Sorry just posted long message about this on Endo board, but it is so slow to get a response there, that I thought I would post here as well.

Some of you know my history TTC no 2 for 14 months periods got progressively worse, ended up with lap and severe endo diagnosed followed by 6 months of zoladex.

Well consultant said that once i was off the zolly we would have a 6 month window to TTC. I have now had 3 cycles and even with homeopathic remedies, progesterone cream and attempts to modify diet they are getting worse, not so much the periods, but the pain is coming back in between so I'm in discomfort for about 2.5 weeks out of 4 and its primarily around the bowel which the consultant said had a lot of endo around and potentially in it.

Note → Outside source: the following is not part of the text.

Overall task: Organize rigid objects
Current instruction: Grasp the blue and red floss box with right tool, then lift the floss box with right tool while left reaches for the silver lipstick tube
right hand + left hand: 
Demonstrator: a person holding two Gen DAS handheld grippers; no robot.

I was on cerazette for a long number of years and it must have been effective at the time as although periods were painful when I had them I used to only opt for a breakthrough bleed every 3 months and there was no bleeding in between, so I am moderately hopeful if I go back on the pill then hopefully that will slow down the Endo growth enough for me to at least not need a hysterectomy for well ideally, not at all.

However DH isn't quite at the same stage. I don't think he had realised that once periods stopped then thats pretty much it. I'm 39 so with the endo and my age I don't feel that IVF is an appropriate option for us.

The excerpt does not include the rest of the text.